▶ Instructions to follow
Please copy out every line of the listing below in which the word "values" appears.

▶ Given material
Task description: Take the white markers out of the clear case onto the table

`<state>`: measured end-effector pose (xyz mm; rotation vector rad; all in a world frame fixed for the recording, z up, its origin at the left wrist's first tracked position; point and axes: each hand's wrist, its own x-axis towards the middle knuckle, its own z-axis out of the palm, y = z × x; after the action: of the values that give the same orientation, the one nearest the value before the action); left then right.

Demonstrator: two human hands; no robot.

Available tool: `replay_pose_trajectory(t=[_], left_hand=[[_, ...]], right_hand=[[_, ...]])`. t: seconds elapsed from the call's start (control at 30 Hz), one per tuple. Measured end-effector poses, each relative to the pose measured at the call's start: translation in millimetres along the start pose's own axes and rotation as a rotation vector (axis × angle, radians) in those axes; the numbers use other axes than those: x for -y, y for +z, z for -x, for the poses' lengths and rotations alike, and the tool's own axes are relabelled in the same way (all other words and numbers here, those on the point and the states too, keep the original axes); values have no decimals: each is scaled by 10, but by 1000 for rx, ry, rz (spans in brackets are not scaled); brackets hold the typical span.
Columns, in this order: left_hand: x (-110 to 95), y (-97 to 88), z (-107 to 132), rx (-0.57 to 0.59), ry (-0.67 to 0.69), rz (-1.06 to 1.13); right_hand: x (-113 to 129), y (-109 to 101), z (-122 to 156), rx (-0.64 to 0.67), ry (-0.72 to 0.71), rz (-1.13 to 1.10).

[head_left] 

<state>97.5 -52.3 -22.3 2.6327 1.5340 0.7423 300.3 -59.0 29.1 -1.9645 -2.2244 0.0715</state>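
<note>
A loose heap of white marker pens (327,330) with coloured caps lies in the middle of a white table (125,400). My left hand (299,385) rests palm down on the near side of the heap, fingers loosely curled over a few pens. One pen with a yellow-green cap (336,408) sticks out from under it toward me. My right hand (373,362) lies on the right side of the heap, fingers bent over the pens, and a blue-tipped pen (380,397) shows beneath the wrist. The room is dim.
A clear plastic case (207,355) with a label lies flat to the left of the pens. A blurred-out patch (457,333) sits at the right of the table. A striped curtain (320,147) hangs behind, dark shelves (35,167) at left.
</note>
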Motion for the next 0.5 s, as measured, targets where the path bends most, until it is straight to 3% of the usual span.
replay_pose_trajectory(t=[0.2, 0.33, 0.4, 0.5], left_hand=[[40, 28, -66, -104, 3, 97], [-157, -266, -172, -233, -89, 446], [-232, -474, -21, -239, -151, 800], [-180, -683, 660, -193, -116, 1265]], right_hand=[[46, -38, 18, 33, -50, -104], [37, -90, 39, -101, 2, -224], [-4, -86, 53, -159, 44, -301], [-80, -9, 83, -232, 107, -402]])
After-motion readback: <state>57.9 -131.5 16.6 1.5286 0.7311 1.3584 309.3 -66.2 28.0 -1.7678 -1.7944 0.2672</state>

▶ Output for this exercise
`<state>`: measured end-effector pose (xyz mm; rotation vector rad; all in a world frame fixed for the recording, z up, its origin at the left wrist's first tracked position; point and axes: each hand's wrist, its own x-axis towards the middle knuckle, its own z-axis out of the palm, y = z × x; after the action: of the values that give the same orientation, the one nearest the value before the action); left then right.
Available tool: `replay_pose_trajectory(t=[_], left_hand=[[_, ...]], right_hand=[[_, ...]])`. t: seconds elapsed from the call's start (control at 30 Hz), one per tuple. Measured end-effector poses, each relative to the pose measured at the call's start: translation in millimetres along the start pose's own axes and rotation as a rotation vector (axis × angle, radians) in those axes; the numbers use other axes than those: x for -y, y for +z, z for -x, for the poses' lengths and rotations alike, and the tool's own axes are relabelled in the same way (all other words and numbers here, those on the point and the states too, keep the original axes); values have no decimals: each is scaled by 10, but by 1000 for rx, ry, rz (spans in brackets are not scaled); brackets hold the typical span.

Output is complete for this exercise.